The following are some tips and information to help you reduce and monitor sodium intake:

  • Read food labels and focus on the sodium content per serving. Limit foods that contain more than 200mg of sodium per serving.
  • Limit processed foods such as frozen, canned, and snack food items. When choosing canned foods such as beans or tomatoes, look for those labeled “No Salt Added”. If you are unable to find “no salt added” vegetables, rinse canned vegetables thoroughly in a colander. This will remove some (about one-third) of the sodium.
  • Limit or avoid smoked or cured foods such as sausage, bacon, hot dogs, and lunch meat. An expert panel at the American Institute for Cancer Research also found that the preservatives used in cured, smoked, and salted foods may have a direct link to colon cancer as well as stomach cancer.
  • Avoid flavored rice and noodle packets. Prepare plain rice or noodles and season your own.
  • Look for salad dressings with the lowest sodium content. An even better and more economical option is to make your own.
  • Prepare the majority of food at home. Fast food, prepared foods, and restaurant foods tend to have a more salt than when the same foods are prepared at home.
  • Eat fresh or frozen vegetables seasoned with herbs or citrus juices instead of salt.
  • Avoid frozen vegetables that are pre-seasoned or have a sauce.
  • Look for sodium-free seasonings to try on meats and vegetables.
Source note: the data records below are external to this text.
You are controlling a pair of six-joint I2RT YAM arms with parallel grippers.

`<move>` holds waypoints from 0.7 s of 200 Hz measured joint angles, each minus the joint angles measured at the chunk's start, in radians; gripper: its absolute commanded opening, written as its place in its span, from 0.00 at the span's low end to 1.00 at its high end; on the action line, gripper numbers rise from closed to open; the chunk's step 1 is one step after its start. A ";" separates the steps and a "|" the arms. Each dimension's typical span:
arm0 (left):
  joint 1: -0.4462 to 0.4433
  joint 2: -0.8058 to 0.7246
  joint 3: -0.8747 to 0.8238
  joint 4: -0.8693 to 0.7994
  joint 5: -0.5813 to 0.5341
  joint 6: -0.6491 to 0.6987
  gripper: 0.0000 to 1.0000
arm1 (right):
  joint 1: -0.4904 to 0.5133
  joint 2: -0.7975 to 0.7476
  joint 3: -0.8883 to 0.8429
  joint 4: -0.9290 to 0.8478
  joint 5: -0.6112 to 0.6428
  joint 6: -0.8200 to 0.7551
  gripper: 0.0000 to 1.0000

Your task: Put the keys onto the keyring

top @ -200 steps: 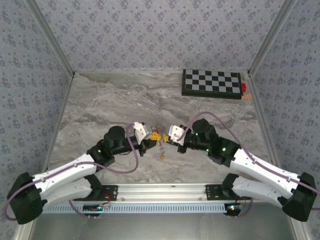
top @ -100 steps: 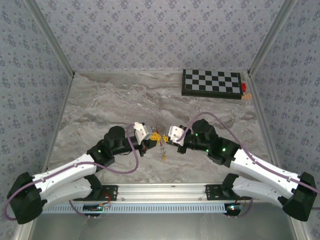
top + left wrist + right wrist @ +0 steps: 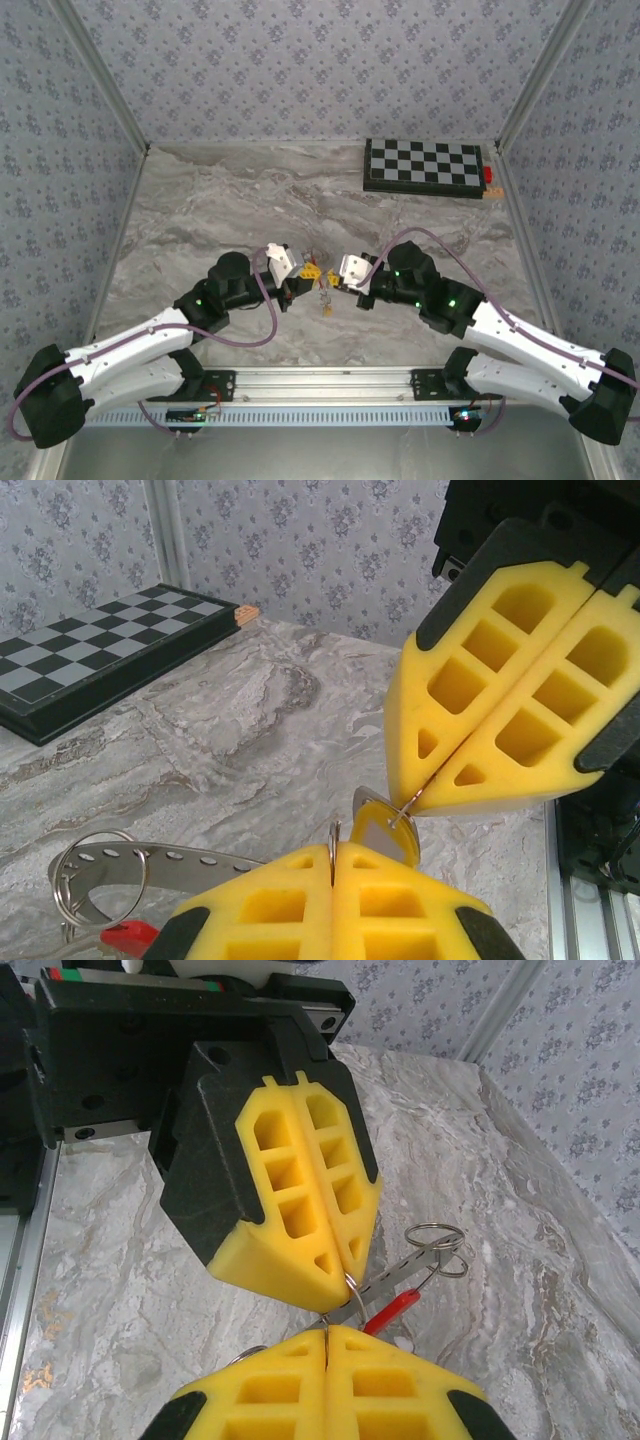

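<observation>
Well nearer the arm bases than the black-and-white chequered board [image 3: 423,166], the two grippers meet tip to tip. The left gripper [image 3: 333,858], its hollow-celled yellow foam fingers pressed together, pinches the thin grey-metal and red keyring [image 3: 180,858]. The keyring's perforated strip lies roughly level, running leftward in the left wrist view. The right gripper [image 3: 425,798] is likewise closed and nips a fine wire loop [image 3: 408,808] touching the small yellow-headed key [image 3: 380,832].

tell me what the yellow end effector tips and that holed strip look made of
End effector fingertips: likely moulded plastic or firm foam, judging by the matte yellow surface with open cells.
Holed strip: apparently metal, since it is grey, thin and faintly shiny.
</observation>
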 measured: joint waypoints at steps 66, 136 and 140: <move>0.000 0.000 0.000 0.000 0.015 0.000 0.00 | 0.001 0.002 -0.011 0.018 0.047 -0.002 0.00; 0.000 0.013 0.006 -0.010 0.027 0.000 0.00 | 0.001 0.002 -0.013 0.031 0.047 -0.007 0.00; 0.000 0.014 0.006 -0.010 0.027 0.000 0.00 | 0.001 0.002 -0.013 0.031 0.046 -0.007 0.00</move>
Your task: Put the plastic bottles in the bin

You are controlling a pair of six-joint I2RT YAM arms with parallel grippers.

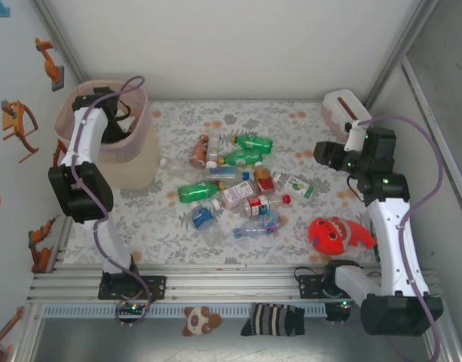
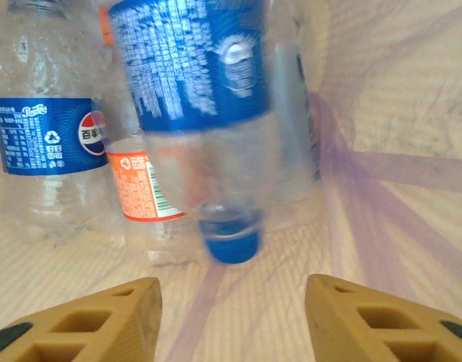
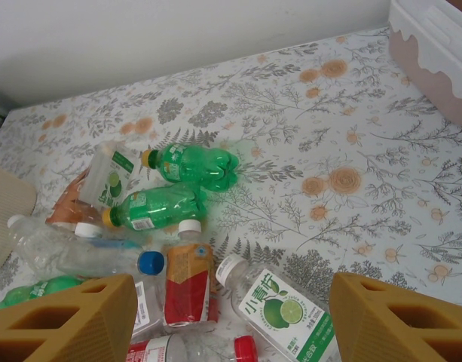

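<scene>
Three bottles (image 2: 193, 113) in the bin (image 1: 140, 170), about a dozen on the table (image 1: 155, 234).
Upper left of the top view, the left claw (image 1: 119, 124) hangs inside the bin. Its wrist view adds spread, empty fingers (image 2: 102, 317) and one blurred bottle, cap down. At centre lies the pile (image 1: 231, 185), three of them green. The right claw (image 3: 232, 280) is spread and empty.

Floral-patterned table (image 1: 302, 226), pale-pink bin (image 1: 136, 172) standing at its far-left corner, loose heap of plastic bottles (image 1: 231, 188) lying just right of the bin, 3 of them green, white-pink slotted box (image 1: 344, 109) at the far-right corner, well apart from the bin, red round toy (image 1: 332, 234) further right of the bin than the heap, toward the near edge
</scene>
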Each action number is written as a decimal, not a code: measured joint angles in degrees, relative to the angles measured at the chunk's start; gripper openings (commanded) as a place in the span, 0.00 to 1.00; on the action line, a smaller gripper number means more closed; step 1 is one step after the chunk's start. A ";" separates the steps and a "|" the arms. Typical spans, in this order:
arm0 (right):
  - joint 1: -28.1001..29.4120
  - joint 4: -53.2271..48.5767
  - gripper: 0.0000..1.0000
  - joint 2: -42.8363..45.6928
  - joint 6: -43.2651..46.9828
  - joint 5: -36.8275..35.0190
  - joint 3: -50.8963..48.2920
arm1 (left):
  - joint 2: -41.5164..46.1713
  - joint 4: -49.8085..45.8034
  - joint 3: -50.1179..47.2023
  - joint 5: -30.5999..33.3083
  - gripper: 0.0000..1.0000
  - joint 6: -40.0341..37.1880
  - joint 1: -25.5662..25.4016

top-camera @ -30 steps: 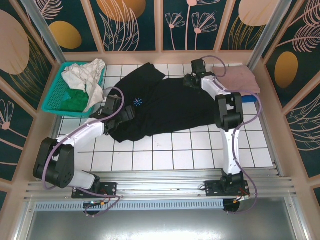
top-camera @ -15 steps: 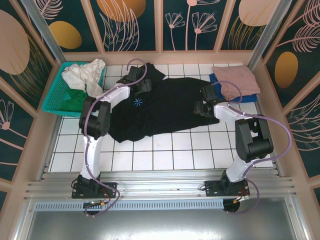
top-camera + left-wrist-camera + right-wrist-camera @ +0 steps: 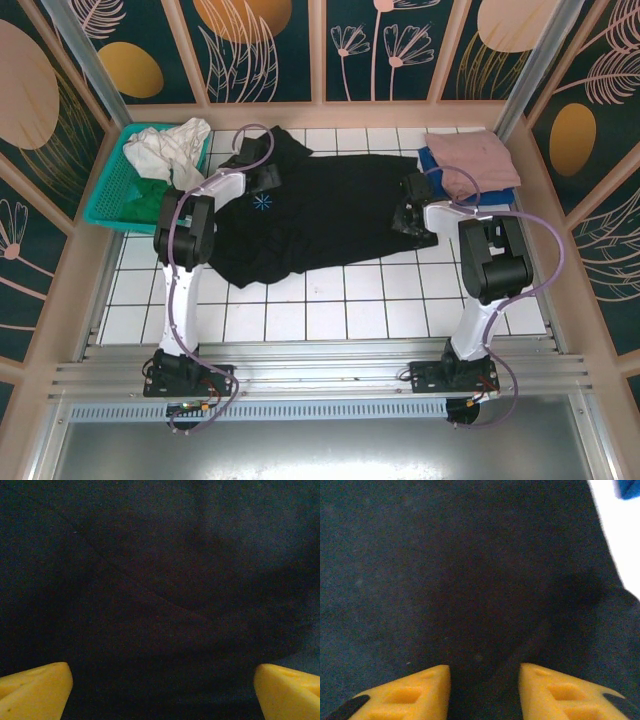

Try these seasonings instead of salt:

Food Seasoning
Beef Bay leaf, marjoram, nutmeg, onion, pepper, sage, thyme
Lamb Curry powder, garlic, rosemary, mint
Pork Garlic, onion, sage, pepper oregano
Veal Bay leaf, curry powder, ginger, marjoram, oregano
Chicken Ginger, marjoram, oregano, paprika, poultry seasoning, rosemary, sage, tarragon, thyme
Fish Curry powder, dill, dry mustard, marjoram, paprika, pepper
Carrots Cinnamon, cloves, dill, ginger, marjoram, nutmeg, rosemary, sage
Corn Cumin, curry powder, onion, paprika, parsley
Green Beans Dill, curry powder, marjoram, oregano, tarragon, thyme
Greens Onion, pepper
Potatoes Dill, garlic, onion, paprika, parsley, sage
Summer Squash Cloves, curry powder, marjoram, nutmeg, rosemary, sage
Winter Squash Cinnamon, ginger, nutmeg, onion
Tomatoes Basil, bay leaf, dill, marjoram, onion, oregano, parsley, pepper
Cucumbers chives, dill, garlic, vinegar
Peas green pepper, mint, fresh mushrooms, onion, parsley
Rice chives, green pepper, onion, paprika, parsley

Source: Reid, Ivy. (2003, April). Cooking With Herbs. Retrieved from

Keep in mind that reducing salt in your diet is a process. Becoming more aware of the sodium content of foods is the first step in making lower sodium food choices.